By Stephen Wilson
Sitting below the main roadside along Little Bushkill Creek near Newhart Park in Stockertown, Pa., is an old mill. The three-story limestone structure looks like it’s been lifted from a Camille Pissarro depiction of the French countryside with its slanted outbuildings, stacked cord wood, and greenery.
Inside, plank walls follow suit with longhand script marking grain orders from as far back as 1794. The Le Fevre family is said to have built and operated the mill. Despite the French name, Le Fevre’s notes on the wall are written in German, common for local Huguenot families. Le Fevre originally came to the area to work as a mason for German-speaking local Moravians.
Much like the owners centuries before him, current resident Dan Bauer is a blend of artist and entrepreneur, anthropologist and STEM pioneer, scholar and mechanic, a regular jack-of-all-trades.

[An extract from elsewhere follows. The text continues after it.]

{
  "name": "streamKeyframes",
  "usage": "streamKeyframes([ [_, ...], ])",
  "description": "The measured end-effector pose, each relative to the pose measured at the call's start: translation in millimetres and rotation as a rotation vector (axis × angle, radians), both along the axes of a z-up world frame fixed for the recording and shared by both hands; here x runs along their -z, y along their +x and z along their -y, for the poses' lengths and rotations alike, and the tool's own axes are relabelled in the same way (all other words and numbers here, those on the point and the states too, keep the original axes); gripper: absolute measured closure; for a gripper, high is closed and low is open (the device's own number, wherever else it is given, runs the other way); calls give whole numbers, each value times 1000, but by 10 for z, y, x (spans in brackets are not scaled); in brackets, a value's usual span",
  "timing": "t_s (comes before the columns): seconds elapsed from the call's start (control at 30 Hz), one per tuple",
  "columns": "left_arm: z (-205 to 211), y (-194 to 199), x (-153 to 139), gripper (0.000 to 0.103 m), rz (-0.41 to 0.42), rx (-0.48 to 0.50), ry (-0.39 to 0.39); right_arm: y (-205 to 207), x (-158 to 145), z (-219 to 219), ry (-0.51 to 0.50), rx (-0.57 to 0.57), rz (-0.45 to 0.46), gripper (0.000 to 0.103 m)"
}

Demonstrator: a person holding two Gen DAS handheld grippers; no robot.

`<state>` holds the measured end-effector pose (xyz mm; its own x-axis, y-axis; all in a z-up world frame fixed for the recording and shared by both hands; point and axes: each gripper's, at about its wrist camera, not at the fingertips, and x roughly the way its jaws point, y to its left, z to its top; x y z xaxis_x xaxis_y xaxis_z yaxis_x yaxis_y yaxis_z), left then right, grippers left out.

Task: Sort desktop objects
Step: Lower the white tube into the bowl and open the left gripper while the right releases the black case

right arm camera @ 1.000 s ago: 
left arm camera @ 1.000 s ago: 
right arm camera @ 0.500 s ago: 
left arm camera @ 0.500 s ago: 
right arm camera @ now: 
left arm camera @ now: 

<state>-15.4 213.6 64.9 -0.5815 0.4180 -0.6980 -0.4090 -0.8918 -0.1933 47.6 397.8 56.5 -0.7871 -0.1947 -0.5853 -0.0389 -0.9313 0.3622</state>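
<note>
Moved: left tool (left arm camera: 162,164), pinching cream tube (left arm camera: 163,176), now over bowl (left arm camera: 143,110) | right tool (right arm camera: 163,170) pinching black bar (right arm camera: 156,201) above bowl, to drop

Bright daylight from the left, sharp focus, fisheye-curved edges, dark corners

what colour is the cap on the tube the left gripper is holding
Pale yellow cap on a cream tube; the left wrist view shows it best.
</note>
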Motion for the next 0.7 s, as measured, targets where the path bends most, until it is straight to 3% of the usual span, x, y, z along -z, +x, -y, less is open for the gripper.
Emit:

Founder of the Technology Clinic, Bauer is professor emeritus of anthropology at Lafayette. But he descends from a family of artists. His mother was a painter while his father was a gasoline engineer by day and a painter and sculptor by night. Their work decorates his home: nude torsos, head busts, scenic landscapes, abstract portraits, and self-portraits. His brother’s paintings fill the walls as do his spouse’s.

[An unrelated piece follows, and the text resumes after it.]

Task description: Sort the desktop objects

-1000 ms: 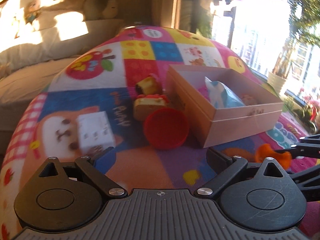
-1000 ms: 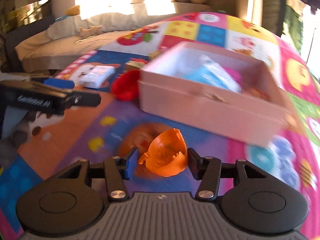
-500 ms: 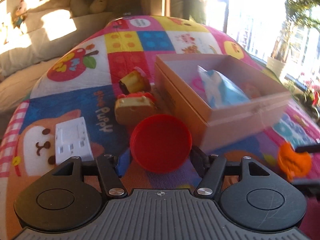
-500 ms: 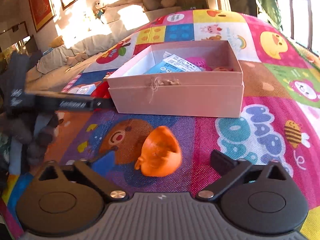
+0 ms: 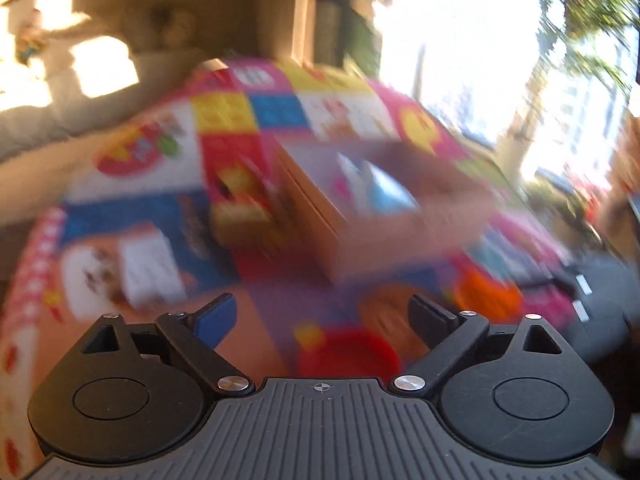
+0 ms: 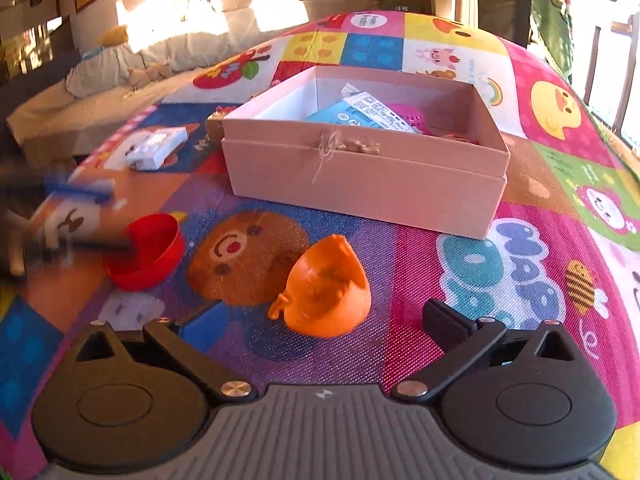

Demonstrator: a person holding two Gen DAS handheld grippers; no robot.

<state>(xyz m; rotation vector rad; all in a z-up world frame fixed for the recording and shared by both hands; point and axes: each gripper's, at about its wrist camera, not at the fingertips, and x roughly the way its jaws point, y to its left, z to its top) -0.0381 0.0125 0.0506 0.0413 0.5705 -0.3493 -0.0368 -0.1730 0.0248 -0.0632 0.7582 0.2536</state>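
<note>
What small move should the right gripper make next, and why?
Probably ease forward and close on the orange toy. The right gripper is open, and the toy lies on the mat just ahead of and between its fingers, touching neither. The pink box beyond stands open, already holding a blue packet, so the toy likely goes there next.

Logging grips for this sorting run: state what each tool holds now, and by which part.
Nothing is held. The left tool and the right tool are both open; the red cup and the orange toy lie free on the mat.
</note>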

Several walls are covered in photographs Bauer took in Bhutan and other faroff locales. While he started off as a mechanical engineering major, his undergraduate degree was in photojournalism. He earned enough credits to have a second major in social science.
“I dabbled and dawdled long enough in my bachelor’s degree that it was taking longer than four years, and the Army was breathing down my neck,” Bauer says. The Vietnam War was in full swing. Rather than getting drafted, he left school two courses shy of his degree and signed up for the Peace Corps.
He landed in Chucuito, Peru, a city on the western side of Lake Titicaca. For two years, Bauer served the community in various capacities.
“I was an auto mechanic instructor,” he says. “I then installed pumps in wells, began a weaving cooperative, and grew potatoes.” These projects blended practical thinking, social justice, and experimentation.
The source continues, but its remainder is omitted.